The Th17/Treg imbalance is an important cause of immune cell infiltration into the central nervous system (CNS) and subsequent neuroinflammation, demyelination, and neurodegeneration in multiple sclerosis (MS). Increasing attention has been given to the role of the microbiota-gut-brain axis in MS pathogenesis. The gut microbiota affects the Th17/Treg balance in the gut as well as in distal areas, such as the CNS, which further contributes to the onset and progression of MS. Our previous studies have shown that Astragalus polysaccharide (APS) has a role in alleviating the clinical symptoms and demyelination of experimental autoimmune encephalomyelitis (EAE) mice, a classic MS model. However, the mechanism of action is not fully understood.
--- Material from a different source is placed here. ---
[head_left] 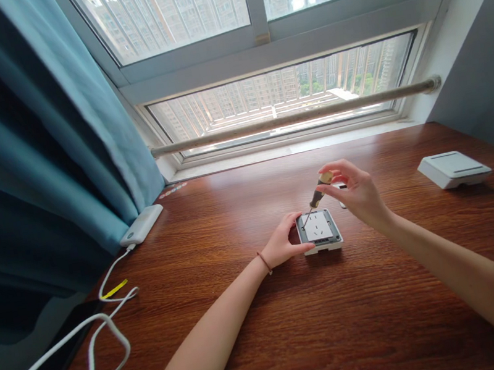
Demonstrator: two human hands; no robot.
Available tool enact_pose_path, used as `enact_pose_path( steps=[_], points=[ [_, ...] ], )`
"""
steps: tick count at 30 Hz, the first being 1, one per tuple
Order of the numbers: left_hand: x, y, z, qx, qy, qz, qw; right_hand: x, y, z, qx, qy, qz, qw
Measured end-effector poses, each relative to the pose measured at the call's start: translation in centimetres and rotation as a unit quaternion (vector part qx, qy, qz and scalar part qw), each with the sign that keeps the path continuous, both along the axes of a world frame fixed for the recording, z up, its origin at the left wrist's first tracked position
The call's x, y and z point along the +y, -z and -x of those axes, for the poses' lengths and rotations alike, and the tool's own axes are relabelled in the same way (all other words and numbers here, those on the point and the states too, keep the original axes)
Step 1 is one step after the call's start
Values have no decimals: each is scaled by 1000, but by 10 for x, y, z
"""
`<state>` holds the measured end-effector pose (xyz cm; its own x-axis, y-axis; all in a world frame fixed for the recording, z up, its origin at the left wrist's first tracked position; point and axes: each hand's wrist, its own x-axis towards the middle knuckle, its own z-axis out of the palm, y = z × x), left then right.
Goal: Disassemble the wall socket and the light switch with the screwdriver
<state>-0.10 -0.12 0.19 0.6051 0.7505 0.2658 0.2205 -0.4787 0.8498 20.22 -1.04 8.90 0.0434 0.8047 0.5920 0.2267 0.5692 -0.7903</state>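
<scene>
A wall socket module [320,231] with a grey frame and white face lies flat on the wooden desk [296,315]. My left hand [282,243] grips its left edge, fingers curled round the side. My right hand [355,189] hovers just above and to the right, pinching the yellow and black handle of a small screwdriver [318,195]. The screwdriver slants down to the left, and its thin tip touches the socket's upper left corner.
A white cover plate [454,168] rests at the desk's right. A white power bank [141,224] with a looping white cable [104,323] sits at the left, beside a teal curtain [45,129]. A window and a rail run behind the desk.
</scene>
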Motion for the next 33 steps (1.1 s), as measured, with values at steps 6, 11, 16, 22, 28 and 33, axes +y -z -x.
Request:
enact_pose_path(
  steps=[6,11,16,22,28,33],
  points=[
    [0,0,1,4,0,-4,1000,-4,-7,1,70,-129,34,989],
    [0,0,0,6,-1,-9,1000,-6,-5,3,32,-72,13,997],
    [1,1,1,10,-3,-12,1000,-1,-4,-2,21,-48,25,998],
    [0,0,0,6,0,-8,1000,-4,-14,-2,70,-159,75,982],
    [0,1,0,1,2,-3,1000,1,-4,-2,27,-50,38,998],
    [0,0,0,7,-3,-6,1000,-1,-8,-3,52,-127,55,989]
  ],
)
In this study, we found that APS suppressed inflammation and regulated the Th17/Treg balance in the CNS and peripheral blood of EAE mice. It was further shown that APS inhibited gut inflammation and reduced Th17 function. The experiment with an antibiotic cocktail interfering with the gut microbiota proved that APS alleviated EAE by regulating the gut microbiota. Through 16S rRNA sequencing, we showed that APS regulated gut microbiota diversity and composition in EAE mice. Then, we found that APS regulated metabolite composition in feces and plasma, thus altering gut and blood metabolic functions. The neuroactive ligand?receptor interaction pathway was enriched in both fecal and plasma metabolites. Metabolites related to this pathway, including sphingosine 1 phosphate (S1P), prostaglandin E2 (PGE2), ADP, and ATP, were downregulated by APS. The levels of bile acid metabolites such as taurochenodeoxycholate-7-sulfate and N-palmitoyl aspartic acid were upregulated by APS. In summary, our study demonstrated that APS exerts a suppressive effect on EAE by regulating gut microbiota composition, affecting metabolite composition, and improving the Th17/Treg balance in the peripheral blood and CNS.